La BI au service des entreprises.
About the Company
DGTL Performance is a digital services company specializing in DATA and business intelligence. Founded in 2018, the company serves clients in France and abroad, offering a variety of services such as subcontracting, pre-employment, recruitment, and business outsourcing. With a focus on proximity, fair pricing, and ethical responsibility, DGTL supports clients in optimizing their data strategies and solutions.
About the Role
The Data Engineer (Spark/Hadoop) will play a crucial role in managing and optimizing big data pipelines. The position involves working with cutting-edge technologies in the Hadoop ecosystem, focusing on high-performance batch processing, data transformations, and system optimizations. The engineer will be part of a dynamic team, collaborating with clients in the insurance sector, and ensuring the effective implementation of data solutions.
Responsibilities
- Lead and mentor the team, providing guidance on both technical and functional aspects.
- Analyze and simplify complex technical concepts for easier understanding and communication.
- Manage and optimize Spark-based data pipelines, ensuring high efficiency and performance.
- Work on Hadoop ecosystem components such as Hive, HDFS, Yarn, and HBase.
- Implement data quality measures, data transformations, and mapping processes.
- Apply Agile methodologies (SAFe) and tools like JIRA in daily operations.

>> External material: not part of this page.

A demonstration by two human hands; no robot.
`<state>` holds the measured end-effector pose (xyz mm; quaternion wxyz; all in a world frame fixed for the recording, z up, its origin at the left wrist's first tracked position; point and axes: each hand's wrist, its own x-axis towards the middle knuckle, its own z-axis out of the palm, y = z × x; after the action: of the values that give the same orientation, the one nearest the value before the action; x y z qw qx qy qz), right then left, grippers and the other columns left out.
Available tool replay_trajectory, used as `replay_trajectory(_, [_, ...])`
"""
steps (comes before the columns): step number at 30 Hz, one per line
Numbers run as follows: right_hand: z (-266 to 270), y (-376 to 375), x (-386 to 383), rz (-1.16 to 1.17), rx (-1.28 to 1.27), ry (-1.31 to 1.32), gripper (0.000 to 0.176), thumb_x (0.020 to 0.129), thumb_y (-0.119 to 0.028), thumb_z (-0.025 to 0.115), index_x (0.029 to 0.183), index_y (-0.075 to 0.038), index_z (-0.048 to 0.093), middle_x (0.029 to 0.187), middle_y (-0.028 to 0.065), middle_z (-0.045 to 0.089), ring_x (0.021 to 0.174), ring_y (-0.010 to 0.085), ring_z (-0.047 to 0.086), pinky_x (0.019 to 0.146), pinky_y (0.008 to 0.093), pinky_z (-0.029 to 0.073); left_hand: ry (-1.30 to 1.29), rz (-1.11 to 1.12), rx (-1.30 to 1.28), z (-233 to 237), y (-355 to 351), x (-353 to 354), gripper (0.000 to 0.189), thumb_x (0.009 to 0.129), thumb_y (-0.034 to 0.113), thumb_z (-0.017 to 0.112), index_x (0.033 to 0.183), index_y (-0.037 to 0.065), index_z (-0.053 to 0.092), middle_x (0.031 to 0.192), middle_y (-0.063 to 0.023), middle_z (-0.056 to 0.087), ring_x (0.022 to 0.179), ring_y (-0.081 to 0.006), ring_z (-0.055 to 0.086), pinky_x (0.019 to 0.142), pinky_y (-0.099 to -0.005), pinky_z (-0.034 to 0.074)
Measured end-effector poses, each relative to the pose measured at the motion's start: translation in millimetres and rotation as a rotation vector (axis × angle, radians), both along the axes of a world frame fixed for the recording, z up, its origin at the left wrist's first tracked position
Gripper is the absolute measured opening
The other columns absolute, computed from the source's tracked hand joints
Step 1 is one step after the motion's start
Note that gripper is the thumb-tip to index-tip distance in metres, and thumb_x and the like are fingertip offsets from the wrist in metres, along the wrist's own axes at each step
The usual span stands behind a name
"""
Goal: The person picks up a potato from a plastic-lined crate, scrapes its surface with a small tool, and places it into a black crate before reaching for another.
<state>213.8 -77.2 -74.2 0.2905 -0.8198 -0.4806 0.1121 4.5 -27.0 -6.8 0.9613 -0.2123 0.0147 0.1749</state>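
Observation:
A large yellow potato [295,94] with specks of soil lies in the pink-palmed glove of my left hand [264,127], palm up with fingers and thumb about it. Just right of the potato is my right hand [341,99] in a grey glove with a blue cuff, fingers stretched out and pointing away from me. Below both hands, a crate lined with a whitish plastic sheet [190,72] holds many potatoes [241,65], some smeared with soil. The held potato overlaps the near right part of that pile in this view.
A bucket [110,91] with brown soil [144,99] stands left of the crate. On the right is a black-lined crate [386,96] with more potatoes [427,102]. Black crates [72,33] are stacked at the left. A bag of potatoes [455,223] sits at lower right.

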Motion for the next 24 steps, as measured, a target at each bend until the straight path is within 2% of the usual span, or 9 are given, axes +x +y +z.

- Support data governance practices and ensure effective data lifecycle management.
- Collaborate with teams in the insurance industry (life insurance and provident insurance).
- Ensure optimal performance of batch processing in Spark.
Required Skills
- Java: Strong experience in Java programming for data solutions.
- Spark: Deep expertise in Spark and its optimization for data processing.
- Hadoop Ecosystem: Excellent knowledge of Hadoop components, including Hive, HDFS, Yarn, HBase.
- Databases: Experience with both relational and NoSQL databases.
- CI/CD Tools: Familiarity with Git, Jenkins, and Kubernetes for continuous integration and deployment.
- Data Governance: Strong understanding of data governance and management practices.
Preferred Qualifications
- Experience with streaming systems like Spark Streaming and Kafka.
- Familiarity with MapR, Oozie, and AirFlow.
- Expertise in data modeling for analytical and transactional systems.
- Knowledge of best practices for data governance and lifecycle management.